The Dutch DFI FMO offers an easy-to-use tool which provides the GP with an initial assessment of E&S risk against IFC Performance Standards regarding a particular investment. The assessment is based on the sector and geography where the company is active. The tool also provides E&S opportunities/value add for the GP to look into. | The SASB standards can be used to identify the relevant ESG issues for a company by industry and the GRI Sustainability Reporting framework includes sector guidance to identify ESG issues. A GP can review the issues highlighted in these frameworks and incorporate the consideration of these into its due diligence process, as relevant. |
The IFC ES-Toolkit offers GPs an extensive overview of templates and tools which can be deployed during the due diligence phase of the investment process. For example, the toolkit includes an overview of the eco-labels which are available in the industry. This sort of information can help GPs develop a better understanding of existing initiatives and a general sense of where a particular industry is heading with regard to environmental trends. This can in turn help focus the due diligence process. | The CDC toolkit provides a comprehensive overview of issues related to geography, sector and industry and supplies frameworks for GPs to map these out during due diligence. During the interviews, this toolkit was repeatedly referred to as a helpful resource for GPs integrating ESG into the due diligence process and their operations. |
A GP may find, however, that dedicated training of staff on integrating ESG considerations into due diligence can have more impact than using elaborate formats and frameworks.
“We apply the WSJ-test: we ask ourselves how we would feel if a certain issue or deal made the front page of the Wall Street Journal.”
In practice
Bridges Ventures, a UK private investment firm, has devised a comprehensive impact methodology to assess its investments, throughout the deal cycle and across all fund types. Due diligence analysis always includes an initial review of whether the potential investment is aligned with Bridges Ventures’ envisioned target outcomes, i.e. using investment to address pressing social and environmental challenges.
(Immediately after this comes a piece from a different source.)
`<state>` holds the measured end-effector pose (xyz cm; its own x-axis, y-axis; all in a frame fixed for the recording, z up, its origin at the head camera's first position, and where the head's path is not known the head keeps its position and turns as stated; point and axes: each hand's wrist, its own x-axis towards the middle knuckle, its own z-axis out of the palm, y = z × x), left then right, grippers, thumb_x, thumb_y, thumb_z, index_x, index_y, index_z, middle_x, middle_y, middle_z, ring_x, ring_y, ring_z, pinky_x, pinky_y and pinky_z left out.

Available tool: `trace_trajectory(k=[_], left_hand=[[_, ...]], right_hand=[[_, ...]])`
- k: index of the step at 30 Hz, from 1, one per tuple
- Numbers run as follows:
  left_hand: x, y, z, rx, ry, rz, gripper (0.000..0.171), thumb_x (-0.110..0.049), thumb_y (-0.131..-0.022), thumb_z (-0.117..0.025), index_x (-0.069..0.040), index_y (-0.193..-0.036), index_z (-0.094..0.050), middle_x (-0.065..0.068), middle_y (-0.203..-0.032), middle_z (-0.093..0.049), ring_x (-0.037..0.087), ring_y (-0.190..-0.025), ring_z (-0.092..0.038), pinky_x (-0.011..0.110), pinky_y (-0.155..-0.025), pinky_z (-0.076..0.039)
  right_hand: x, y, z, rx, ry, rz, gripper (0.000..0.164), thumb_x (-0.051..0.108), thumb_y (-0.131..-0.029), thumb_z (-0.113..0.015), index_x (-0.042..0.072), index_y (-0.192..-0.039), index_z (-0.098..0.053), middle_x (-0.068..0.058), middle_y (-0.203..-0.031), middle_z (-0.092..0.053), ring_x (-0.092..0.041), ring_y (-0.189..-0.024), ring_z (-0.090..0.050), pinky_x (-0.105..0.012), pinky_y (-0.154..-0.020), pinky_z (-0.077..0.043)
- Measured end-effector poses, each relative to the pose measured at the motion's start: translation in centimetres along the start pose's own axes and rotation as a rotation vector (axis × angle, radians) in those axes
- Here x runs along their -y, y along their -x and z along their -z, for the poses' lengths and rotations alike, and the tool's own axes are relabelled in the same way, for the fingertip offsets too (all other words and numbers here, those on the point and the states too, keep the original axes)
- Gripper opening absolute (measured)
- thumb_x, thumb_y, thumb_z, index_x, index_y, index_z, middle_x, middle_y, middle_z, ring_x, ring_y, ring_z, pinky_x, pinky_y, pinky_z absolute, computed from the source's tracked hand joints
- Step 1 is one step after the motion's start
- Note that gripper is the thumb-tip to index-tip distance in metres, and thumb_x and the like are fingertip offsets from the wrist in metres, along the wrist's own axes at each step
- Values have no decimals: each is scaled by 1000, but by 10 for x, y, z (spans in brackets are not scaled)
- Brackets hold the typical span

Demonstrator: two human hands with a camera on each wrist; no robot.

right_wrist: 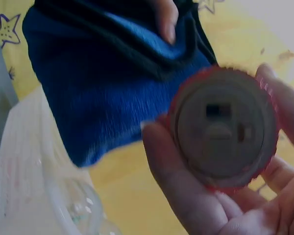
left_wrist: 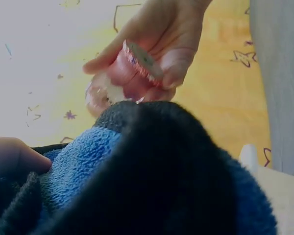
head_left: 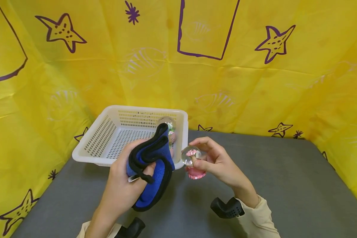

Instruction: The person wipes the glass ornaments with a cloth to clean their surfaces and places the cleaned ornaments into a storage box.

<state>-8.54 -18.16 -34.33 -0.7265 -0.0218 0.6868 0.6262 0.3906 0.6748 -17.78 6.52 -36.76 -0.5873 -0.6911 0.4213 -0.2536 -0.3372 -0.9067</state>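
Note:
My left hand (head_left: 123, 178) grips a folded blue cloth (head_left: 159, 180) with black edging, bunched up in front of the basket. In my right hand (head_left: 218, 162) is a small snow globe (head_left: 191, 156), held by its clear ball between thumb and fingers, with a pink base and a pink-topped figure inside. The right wrist view faces the underside of the snow globe's round base (right_wrist: 223, 129), which has a red rim. The cloth (left_wrist: 83, 156) lies close to the globe (left_wrist: 132, 73) in the left wrist view.
A white plastic basket (head_left: 90, 160) with slotted walls stands on the grey table (head_left: 270, 185) at the back left. Inside its right end is another clear globe (head_left: 166, 121), partly hidden by the cloth. Yellow patterned sheeting (head_left: 241, 82) surrounds the table.

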Motion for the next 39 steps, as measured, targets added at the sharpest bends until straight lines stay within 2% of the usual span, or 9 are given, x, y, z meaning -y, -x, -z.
trace_trajectory(k=[5,8,11,18,23,27,33,36,39], left_hand=[[1,1,-5,96,-18,-28,65,6,-77,-74,-12,-136,-56,7,-126,-66,9,-106,-62,14,-92,-48],[0,2,-9,159,-58,-33,68,3,-78,-76,-13,-140,-53,6,-133,-63,12,-114,-61,15,-100,-46],[-1,3,-12,194,-92,-27,69,0,-80,-77,-14,-142,-51,4,-138,-59,15,-122,-58,16,-106,-41],[0,3,-13,202,-114,-37,74,-1,-79,-79,-17,-144,-50,3,-142,-56,15,-126,-54,14,-109,-37],[0,0,-10,215,-87,-53,78,-1,-76,-82,-18,-145,-48,2,-141,-56,15,-121,-55,14,-105,-37],[-1,0,-11,239,-125,-45,81,-8,-74,-86,-20,-144,-48,1,-142,-55,15,-121,-55,13,-105,-37],[-1,2,-13,209,-151,-33,78,-9,-73,-87,-19,-141,-51,2,-141,-56,16,-123,-55,13,-107,-36],[-2,3,-14,194,-147,-28,75,-10,-74,-87,-18,-140,-53,2,-140,-57,16,-124,-56,14,-109,-36],[-2,4,-13,182,-127,-31,71,-6,-74,-85,-17,-138,-56,3,-139,-58,15,-124,-57,15,-109,-38]], right_hand=[[0,-4,-15,-84,-12,-83,37,5,-95,-65,6,-128,-49,-4,-111,-62,-13,-76,-71,-30,-62,-61],[-1,-6,-20,-159,4,-93,39,9,-94,-66,-4,-123,-44,-4,-116,-59,-11,-78,-71,-28,-62,-60],[-3,-7,-24,-200,18,-90,42,14,-95,-67,-11,-118,-42,-4,-110,-62,-8,-77,-72,-26,-63,-60],[-2,-7,-27,-123,62,-61,40,13,-99,-60,-13,-126,-49,3,-94,-66,-5,-73,-65,-27,-69,-59],[-1,-5,-26,-70,-1,-53,40,10,-99,-58,-11,-131,-51,3,-105,-66,-6,-77,-62,-24,-75,-57],[-4,-7,-30,-73,-26,-92,45,13,-97,-63,-16,-128,-49,4,-105,-66,-4,-76,-63,-22,-72,-57],[-8,-8,-34,-103,-39,-62,49,15,-94,-68,-20,-122,-48,4,-106,-65,-4,-76,-64,-22,-70,-58],[-8,-8,-34,-118,-34,-49,44,13,-92,-71,-16,-121,-55,4,-109,-67,-5,-78,-65,-21,-69,-58],[-10,-8,-33,-113,-30,-19,30,10,-91,-71,0,-119,-67,4,-111,-68,-5,-80,-65,-21,-69,-59]])
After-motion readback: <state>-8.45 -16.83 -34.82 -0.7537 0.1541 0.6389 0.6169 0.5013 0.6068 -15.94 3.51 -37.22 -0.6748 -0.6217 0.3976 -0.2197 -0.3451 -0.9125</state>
Whilst impact analysis is tailored to each of Bridges’ three funds, there are certain key impact features that are common to all investments. Bridges Ventures will look primarily at these three areas during analysis: thematic impact (linking the investment output with the target societal outcomes), additionality (whether the investment will create positive change relative to what is likely to happen otherwise) and ESG factors (identifying other environmental, social and governance factors that signal both risk and opportunity for value creation). Bridges Ventures uses tailored, practical indicators for impact measurement and puts an emphasis on consistency and comparability of results. Impact returns and risks are analysed at both the portfolio and investment levels in order to understand the overall impact risk/returns profile of each fund.
2.2 Company deep dive
Due diligence on ESG factors (through desk research and site visits) is an iterative process with repeated interaction between the different actors (the portfolio company, investment manager, external ESG consultant and/or internal dedicated team of ESG operational specialists).
“Management of ESG issues is not necessarily different from managing other aspects of the investment; you just have to have the will.”
On the whole, repeated interaction helps to unearth the information necessary to obtain a full understanding of all relevant ESG issues.
A GP could:
- Hire an external advisor to conduct detailed ESG due diligence. GPs, particularly smaller GPs, may find it difficult to have in place a fully dedicated ESG professional or team due to resource constraints. Making use of external support services is one way of overcoming resource challenges whilst ensuring access to expertise on ESG matters during due diligence. For example, rather than just hiring a chemicals expert, a GP can additionally (or instead) hire an external advisor to understand the environmental risk associated with the chemicals used at the production facilities of a target company.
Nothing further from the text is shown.